Boardings key to successful mission
24 January 2019
Boardings at sea are key to Australian warships achieving counter-piracy, counter-terrorism and counter-narcotics missions.
The capability, which is as old as navies themselves, allows a small team from the ship’s company to board a suspect vessel while under way to verify its registry, status and cargo.
Royal Australian Navy Lieutenant Sam Hicks leads one of HMAS Ballarat’s boarding teams currently on operation in the Middle East and said there were set procedures to follow before boarding.
“Once we close up to boarding stations I get my team ready by going through a series of checks before I brief them on what we are about to do,” he said.
“From there we jump into our Rigid-Hulled Inflatable Boat (RHIB), make our approach and wait for the approval to board.”
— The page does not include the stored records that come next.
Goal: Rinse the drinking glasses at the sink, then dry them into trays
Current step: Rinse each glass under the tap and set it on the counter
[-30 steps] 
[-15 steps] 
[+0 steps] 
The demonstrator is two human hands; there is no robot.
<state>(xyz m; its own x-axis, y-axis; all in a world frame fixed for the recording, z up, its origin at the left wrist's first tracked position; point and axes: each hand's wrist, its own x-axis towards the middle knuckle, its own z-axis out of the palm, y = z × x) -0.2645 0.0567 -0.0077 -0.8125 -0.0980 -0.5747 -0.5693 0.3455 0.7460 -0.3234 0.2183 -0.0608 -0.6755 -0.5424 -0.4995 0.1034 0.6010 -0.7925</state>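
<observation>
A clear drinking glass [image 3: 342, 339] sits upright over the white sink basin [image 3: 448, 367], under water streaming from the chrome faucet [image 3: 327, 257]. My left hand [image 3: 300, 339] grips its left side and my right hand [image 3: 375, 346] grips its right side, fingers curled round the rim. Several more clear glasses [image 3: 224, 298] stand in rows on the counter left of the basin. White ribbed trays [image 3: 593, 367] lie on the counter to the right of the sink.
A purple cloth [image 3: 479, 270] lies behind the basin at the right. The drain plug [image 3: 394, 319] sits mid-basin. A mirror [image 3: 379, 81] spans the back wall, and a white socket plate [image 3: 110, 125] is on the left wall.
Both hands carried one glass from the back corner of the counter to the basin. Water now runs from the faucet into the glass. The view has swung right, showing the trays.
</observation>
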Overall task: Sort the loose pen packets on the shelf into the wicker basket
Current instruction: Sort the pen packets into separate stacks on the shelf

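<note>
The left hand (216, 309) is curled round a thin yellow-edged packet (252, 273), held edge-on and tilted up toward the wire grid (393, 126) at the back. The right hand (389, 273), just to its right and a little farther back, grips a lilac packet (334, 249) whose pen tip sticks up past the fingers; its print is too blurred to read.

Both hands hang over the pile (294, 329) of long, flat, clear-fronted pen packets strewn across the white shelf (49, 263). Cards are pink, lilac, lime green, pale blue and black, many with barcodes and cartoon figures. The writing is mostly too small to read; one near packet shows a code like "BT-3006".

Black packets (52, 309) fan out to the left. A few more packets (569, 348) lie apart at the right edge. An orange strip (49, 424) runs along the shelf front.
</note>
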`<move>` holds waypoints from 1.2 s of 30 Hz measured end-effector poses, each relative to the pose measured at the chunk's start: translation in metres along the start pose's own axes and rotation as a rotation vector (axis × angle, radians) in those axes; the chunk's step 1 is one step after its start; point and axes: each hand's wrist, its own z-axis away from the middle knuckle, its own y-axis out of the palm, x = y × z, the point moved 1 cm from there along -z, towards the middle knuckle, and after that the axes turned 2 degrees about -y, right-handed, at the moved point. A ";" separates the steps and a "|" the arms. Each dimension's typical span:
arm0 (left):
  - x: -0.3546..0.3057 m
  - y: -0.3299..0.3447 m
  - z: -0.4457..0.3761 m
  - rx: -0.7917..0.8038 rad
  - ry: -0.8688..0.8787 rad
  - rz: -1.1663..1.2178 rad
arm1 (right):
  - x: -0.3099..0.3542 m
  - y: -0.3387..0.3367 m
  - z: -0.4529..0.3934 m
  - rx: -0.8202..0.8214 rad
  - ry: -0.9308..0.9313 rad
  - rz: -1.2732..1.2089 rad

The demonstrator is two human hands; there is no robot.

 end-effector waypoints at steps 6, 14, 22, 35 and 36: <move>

“... it is these training packages that put us in a good position to conduct our boardings safely, professionally and on time.”
RHIBs provide the Navy with an over-the-horizon interception and boarding capability. They have a range of 200 nautical miles and can reach speeds up to 40 knots.
Lieutenant Hicks said once approved, the team boards and starts liaising with the crew to verify the vessel’s purpose.
“If we find drugs or contraband, we seize them for disposal later,” he said.
As part of the process, Ballarat’s embarked Seahawk helicopter is launched to watch over the boarding crew during a boarding operation.
The size of a boarding team varies but generally consists of a boarding officer, a second in charge, a security sweep team, crew security and a marine engineer.
Lieutenant Hicks said his team trained in boarding operations for almost 12 months before deploying and he was confident of a successful and safe deployment.
“We have conducted a variety of training packages and it is these training packages that put us in a good position to conduct our boardings safely, professionally and on time,” he said.